The suburb lies to the north of Darwin International Airport which is also known as RAAF Base Darwin.

The streets in Anula are named after early NT Mines and mineral fields. Names such as Spring Hill Street, Caledonian Street, Wolfram Court and Zapopan Court being but a few examples.

== History ==
During World War II, in 1945, the No.1 Canadian Special Wireless Group was located in the present day suburb.

The suburb is named after the Anula group of the Yanyuwa nation who live around the Borroloola – McArthur River – Seven Emus area on the coastline of the Gulf of Carpentaria.

When the area was designed in 1966, the linguists' spelling was that listed, but variant uses of the name were Yanyula and Janjula.
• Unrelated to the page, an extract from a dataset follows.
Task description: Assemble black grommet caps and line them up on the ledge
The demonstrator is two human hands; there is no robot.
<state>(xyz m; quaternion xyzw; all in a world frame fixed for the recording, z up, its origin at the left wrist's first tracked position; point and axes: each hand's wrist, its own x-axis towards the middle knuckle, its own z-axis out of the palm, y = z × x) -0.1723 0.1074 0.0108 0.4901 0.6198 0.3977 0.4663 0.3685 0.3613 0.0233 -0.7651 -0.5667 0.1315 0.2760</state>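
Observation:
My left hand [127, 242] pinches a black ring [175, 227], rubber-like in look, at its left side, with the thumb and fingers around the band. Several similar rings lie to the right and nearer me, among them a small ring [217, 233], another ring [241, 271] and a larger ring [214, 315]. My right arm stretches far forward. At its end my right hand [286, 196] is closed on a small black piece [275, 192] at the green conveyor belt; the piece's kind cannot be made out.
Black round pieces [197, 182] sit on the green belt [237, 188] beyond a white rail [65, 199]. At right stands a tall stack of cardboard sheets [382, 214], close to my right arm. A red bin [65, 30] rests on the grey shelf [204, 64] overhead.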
Yanyula Drive perpetuates one variant name for the tribe group, but the whole suburb enshrines Anula as the adopted name in the 1960s, gazetted finally as a suburb in 1984.

The suburb of Anula was under construction when Cyclone Tracy devastated Darwin in late 1974, with a few house constructions started and a handful completed. As part of the reconstruction the blocks, with remains of construction were cleared, the power infrastructure was placed underground and construction started again. Prior to the cyclone most houses were to be of the elevated type, however post cyclone most houses were concrete single level.